▸ Goal of the exercise: Determine how many lines in the records include "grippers". Write the number and nothing more.

(Records from a collection)
>>>>
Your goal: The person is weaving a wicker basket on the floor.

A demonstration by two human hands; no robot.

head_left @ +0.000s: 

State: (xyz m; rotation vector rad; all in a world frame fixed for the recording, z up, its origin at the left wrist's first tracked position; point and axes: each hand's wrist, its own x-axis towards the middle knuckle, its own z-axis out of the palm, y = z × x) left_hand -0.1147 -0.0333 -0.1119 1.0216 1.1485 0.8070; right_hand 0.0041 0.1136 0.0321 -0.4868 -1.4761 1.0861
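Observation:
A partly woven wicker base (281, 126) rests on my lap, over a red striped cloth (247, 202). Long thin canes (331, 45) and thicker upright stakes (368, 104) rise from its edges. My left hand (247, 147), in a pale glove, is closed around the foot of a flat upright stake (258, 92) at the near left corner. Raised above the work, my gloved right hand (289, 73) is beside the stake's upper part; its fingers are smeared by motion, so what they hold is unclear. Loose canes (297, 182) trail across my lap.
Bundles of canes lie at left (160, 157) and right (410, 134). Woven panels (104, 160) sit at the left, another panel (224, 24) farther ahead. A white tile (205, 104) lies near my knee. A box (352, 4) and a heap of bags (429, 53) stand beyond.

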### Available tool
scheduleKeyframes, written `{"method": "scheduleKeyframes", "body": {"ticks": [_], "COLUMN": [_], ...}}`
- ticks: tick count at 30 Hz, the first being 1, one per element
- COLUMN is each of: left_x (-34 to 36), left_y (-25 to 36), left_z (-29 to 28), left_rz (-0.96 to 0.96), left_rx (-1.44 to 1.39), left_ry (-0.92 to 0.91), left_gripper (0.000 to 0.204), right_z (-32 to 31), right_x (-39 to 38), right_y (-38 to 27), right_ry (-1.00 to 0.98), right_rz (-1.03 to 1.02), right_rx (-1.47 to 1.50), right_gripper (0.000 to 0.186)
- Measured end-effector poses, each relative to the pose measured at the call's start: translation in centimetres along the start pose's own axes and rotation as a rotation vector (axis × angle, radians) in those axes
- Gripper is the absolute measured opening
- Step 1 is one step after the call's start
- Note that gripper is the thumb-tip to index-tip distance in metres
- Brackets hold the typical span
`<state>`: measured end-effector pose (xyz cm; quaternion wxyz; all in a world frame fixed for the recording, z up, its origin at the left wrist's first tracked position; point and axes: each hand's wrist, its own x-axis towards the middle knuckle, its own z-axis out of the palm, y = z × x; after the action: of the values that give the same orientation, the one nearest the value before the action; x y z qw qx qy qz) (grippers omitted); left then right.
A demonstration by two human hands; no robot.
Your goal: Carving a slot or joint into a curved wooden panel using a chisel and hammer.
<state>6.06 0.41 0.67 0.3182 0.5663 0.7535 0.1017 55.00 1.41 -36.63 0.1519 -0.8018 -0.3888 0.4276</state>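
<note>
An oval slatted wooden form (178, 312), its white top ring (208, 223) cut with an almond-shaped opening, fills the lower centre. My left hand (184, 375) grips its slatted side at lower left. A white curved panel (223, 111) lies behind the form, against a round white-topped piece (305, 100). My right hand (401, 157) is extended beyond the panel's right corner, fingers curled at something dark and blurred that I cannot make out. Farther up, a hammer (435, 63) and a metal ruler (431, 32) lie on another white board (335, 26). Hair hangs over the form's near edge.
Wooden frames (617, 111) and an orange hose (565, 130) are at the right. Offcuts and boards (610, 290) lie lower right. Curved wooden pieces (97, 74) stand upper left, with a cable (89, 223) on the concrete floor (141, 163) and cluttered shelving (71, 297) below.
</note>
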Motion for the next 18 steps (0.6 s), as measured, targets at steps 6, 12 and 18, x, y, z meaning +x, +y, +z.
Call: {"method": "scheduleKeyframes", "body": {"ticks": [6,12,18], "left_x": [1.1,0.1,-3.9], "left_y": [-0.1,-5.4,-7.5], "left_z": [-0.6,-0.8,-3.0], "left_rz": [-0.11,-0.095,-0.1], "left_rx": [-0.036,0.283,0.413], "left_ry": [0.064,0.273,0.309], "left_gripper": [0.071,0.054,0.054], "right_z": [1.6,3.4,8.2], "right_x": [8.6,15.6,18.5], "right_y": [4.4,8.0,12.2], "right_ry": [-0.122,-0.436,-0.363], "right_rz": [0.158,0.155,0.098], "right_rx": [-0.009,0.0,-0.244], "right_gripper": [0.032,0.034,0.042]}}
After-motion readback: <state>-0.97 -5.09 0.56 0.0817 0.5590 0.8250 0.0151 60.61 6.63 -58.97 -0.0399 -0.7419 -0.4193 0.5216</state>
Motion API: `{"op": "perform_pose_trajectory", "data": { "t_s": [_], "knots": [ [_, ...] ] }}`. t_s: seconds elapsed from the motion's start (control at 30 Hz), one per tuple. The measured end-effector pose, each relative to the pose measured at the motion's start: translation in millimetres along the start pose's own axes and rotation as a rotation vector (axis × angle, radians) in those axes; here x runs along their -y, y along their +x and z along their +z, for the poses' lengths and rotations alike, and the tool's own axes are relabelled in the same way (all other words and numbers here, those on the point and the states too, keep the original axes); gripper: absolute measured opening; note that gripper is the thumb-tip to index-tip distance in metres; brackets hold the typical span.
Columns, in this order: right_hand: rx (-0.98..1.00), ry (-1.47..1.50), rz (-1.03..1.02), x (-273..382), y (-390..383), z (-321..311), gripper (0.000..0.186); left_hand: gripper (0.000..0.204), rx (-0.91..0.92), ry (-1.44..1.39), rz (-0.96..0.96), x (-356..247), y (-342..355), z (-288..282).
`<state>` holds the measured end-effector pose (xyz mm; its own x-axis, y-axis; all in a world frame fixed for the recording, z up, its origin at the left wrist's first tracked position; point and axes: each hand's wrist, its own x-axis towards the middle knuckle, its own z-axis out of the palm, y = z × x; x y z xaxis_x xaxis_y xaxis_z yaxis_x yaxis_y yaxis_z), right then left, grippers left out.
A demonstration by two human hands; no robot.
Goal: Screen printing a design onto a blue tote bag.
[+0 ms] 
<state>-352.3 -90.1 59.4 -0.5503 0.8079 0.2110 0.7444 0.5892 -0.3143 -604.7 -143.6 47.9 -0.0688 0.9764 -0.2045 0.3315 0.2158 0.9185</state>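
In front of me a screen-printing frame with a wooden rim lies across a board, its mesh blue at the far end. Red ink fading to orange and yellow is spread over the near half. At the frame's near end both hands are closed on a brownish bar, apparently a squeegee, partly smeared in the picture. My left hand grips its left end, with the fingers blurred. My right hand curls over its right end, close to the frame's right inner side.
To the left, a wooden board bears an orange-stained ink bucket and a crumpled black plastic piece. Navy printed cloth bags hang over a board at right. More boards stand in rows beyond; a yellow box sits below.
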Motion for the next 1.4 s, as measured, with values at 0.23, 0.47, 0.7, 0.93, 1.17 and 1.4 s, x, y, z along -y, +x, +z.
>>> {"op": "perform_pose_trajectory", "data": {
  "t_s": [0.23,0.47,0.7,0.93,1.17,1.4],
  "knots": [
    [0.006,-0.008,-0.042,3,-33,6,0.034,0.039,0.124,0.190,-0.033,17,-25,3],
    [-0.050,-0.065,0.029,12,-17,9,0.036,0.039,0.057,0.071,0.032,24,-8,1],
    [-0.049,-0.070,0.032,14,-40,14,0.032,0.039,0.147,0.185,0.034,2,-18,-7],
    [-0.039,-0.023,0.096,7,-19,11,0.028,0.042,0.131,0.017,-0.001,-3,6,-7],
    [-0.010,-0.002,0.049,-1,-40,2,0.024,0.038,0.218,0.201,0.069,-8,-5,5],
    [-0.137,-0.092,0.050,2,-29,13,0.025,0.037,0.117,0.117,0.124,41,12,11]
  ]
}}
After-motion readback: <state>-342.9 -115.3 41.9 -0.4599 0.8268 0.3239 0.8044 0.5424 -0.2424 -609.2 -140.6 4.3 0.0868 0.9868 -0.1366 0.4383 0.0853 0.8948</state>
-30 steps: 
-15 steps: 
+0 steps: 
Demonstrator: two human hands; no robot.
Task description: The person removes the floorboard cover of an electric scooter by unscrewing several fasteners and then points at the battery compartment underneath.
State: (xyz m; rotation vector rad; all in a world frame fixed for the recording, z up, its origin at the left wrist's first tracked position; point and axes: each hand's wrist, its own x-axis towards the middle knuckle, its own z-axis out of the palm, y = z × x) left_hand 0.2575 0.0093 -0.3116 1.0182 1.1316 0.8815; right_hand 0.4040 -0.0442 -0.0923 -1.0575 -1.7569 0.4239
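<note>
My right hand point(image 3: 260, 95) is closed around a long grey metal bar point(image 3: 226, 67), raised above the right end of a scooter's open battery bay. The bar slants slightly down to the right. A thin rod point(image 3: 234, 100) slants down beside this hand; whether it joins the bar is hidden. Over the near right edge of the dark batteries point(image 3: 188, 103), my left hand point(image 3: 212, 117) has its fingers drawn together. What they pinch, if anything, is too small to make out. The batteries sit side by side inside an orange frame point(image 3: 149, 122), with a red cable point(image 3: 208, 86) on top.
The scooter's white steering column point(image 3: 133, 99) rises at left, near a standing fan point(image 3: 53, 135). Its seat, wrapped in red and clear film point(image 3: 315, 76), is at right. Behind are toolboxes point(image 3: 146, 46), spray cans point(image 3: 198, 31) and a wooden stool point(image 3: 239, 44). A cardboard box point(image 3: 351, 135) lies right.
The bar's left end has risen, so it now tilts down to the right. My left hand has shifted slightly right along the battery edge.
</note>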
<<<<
▸ Solution for this problem: 2